Mung beans, also called moong beans or green gram, have long been associated with natural healing due to its nutritional and medicinal value.  It is a native of the Indian subcontinent and widely cultivated in the Asian countries of India, China, Philippines, Indonesia, Burma, etc.  It has held its own against other common nutrient-rich legumes due to its affordability and health benefits.

Nutritional Value of Mung Beans

A serving of mung beans contains only 31 calories.  It provides about 2 grams of dietary fiber, which is nearly eight percent of the recommended daily dose.  It is an ideal low-calorie snack as it helps you feel full quickly.  It is ideal for weight management due to its low fat content, only 0.19 gram per serving.  Proteins constitute a vital part of our diet, and essential to renew and replenish cells.  Mung beans contain 3.2 grams of protein per one cup serving.  A single serving also provides 23 percent of the daily value of   vitamin C, and 43 percent of daily value of vitamin K.

Sprouted Mung Beans

The most widely consumed sprouts, mung bean sprouts are baby mung bean plants, and because they are so tiny, they pack a concentrated amount of vital vitamins and minerals such as iron, potassium, and folate.  Enzymes are produced during sprouting, which makes it easier for our bodies to digest and metabolize proteins.  During sprouting, there is a corresponding decrease in calories and carbohydrate content as vitamins, minerals, and protein content increases.  Dried mung beans have a low water content that is increased nearly tenfold when it sprouts.

Sprouted mung beans contain significant amounts of ascorbic acid, which are important in protein metabolism.

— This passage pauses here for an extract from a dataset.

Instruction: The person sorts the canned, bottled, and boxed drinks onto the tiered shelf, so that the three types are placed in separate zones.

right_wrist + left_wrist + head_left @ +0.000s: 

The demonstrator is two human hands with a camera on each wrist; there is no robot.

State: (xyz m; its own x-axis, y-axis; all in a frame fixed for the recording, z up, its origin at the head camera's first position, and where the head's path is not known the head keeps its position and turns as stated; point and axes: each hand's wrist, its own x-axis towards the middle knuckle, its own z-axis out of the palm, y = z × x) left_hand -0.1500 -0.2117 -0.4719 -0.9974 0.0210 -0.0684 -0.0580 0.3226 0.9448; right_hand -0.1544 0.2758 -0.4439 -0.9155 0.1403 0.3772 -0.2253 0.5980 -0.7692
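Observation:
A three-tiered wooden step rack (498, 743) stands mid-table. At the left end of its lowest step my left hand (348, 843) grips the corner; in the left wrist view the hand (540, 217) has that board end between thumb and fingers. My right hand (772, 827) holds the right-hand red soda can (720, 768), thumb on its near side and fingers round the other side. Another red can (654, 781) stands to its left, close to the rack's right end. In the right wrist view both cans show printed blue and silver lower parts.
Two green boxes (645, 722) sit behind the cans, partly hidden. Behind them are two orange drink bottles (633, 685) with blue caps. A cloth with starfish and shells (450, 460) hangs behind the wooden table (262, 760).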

Health Benefits of Mung Beans

  • Mung beans are recommended for pregnant and childbearing women due to its high content of folic acid, potassium, magnesium, zinc, and iron.
  • Due to its high vitamin C content, mung beans improve the immune system keeping fever, sore throat, cold, etc, away.
  • Mung beans are a rich source of protein and ideal for a vegan diet.
  • Cholesterol levels are maintained at healthy limits with a diet rich in mung beans because of their high fiber content and low fat content.  The soluble fiber in mung beans help lower bad cholesterol or LDL.  This helps to maintain flexibility of arteries and veins, thereby regulating blood pressure at optimal levels.
  • Mung beans are a vital part of Ayurvedic and Chinese medicine where it is recommended to detoxify the body to rid of chronic illnesses.
  • Mung beans have a low glycemic index, which renders it a diabetes-friendly dietary source that helps maintain healthy blood sugar levels.
  • Mung bean soup is an ideal food for sick and convalescing people.
  • Mung beans are cooling in nature, and recommended to prevent heat stroke.

Mung beans are easy to cook and can be easily incorporated into soups and stews.  Cooked with lentils and vegetables, mung beans are an excellent accompaniment with rice or flatbreads.  Mung beans are used to prepare porridge for convalescents, as it is easy to digest.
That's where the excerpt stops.